Stevanne Auerbach, Ph.D., a child-development author with a background in special education, says, "Being disabled alone does not necessitate their ineffectiveness as parents as long as the child is encouraged to play with other children, is enrolled in some kind of early child-development program and is provided with stimulation, love and the support of the family."

The research of UCLA's Tymchuk, though, shows there could be greater implications with parents who are mentally retarded.

Sometimes they inadvertently ignore their baby's needs for good health care, stimulation and emotionally development, he says.

They might forget to hold or feed the baby, for instance, or they might not interact enough.

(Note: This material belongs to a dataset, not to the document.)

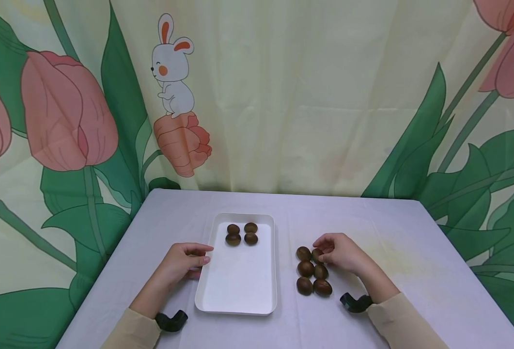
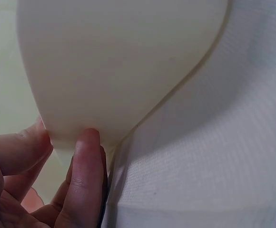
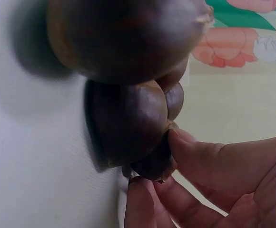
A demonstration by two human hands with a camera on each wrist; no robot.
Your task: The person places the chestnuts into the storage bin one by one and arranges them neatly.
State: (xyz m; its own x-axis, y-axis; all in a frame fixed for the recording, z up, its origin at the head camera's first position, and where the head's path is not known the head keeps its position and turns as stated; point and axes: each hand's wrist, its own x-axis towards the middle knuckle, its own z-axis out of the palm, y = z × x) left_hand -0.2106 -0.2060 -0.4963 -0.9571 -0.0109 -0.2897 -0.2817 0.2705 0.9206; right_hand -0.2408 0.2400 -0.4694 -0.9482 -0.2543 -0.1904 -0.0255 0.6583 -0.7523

"Generally, the cognitive delays don't appear until language starts to appear," says Tymchuk. "What happens is that babies naturally start to make noises. If the mother just sits there quietly, with no response, then nothing happens. With no language stimulation, you will see a marked deterioration."

Studies show that fathers, friends and family members, even day cares, can provide the necessary stimulation to reverse the deterioration.

Tymchuk would rather prevent the developmental and resulting behavioral problems, however, with good parenting education.

"The real problem," he says, "is that society is not willing to provide services to bring them up to the level of skills necessary to provide care."

He hopes that will change soon.

The U.S. Department of Health and Human Services has approved a recommendation from the President's Committee on Mental Retardation that federal funds be set aside to help mentally retarded parents.

Local agencies say they could use the help.

"We're seeing more of our clients becoming parents," says Liz Oakes, supervisor of adult services for the state-funded Valley Mountain Regional Center.

"They are folks who want to be like everyone else, and they really love their children, but they're lost. And that's a real problem, because we offer only minimal parenting training."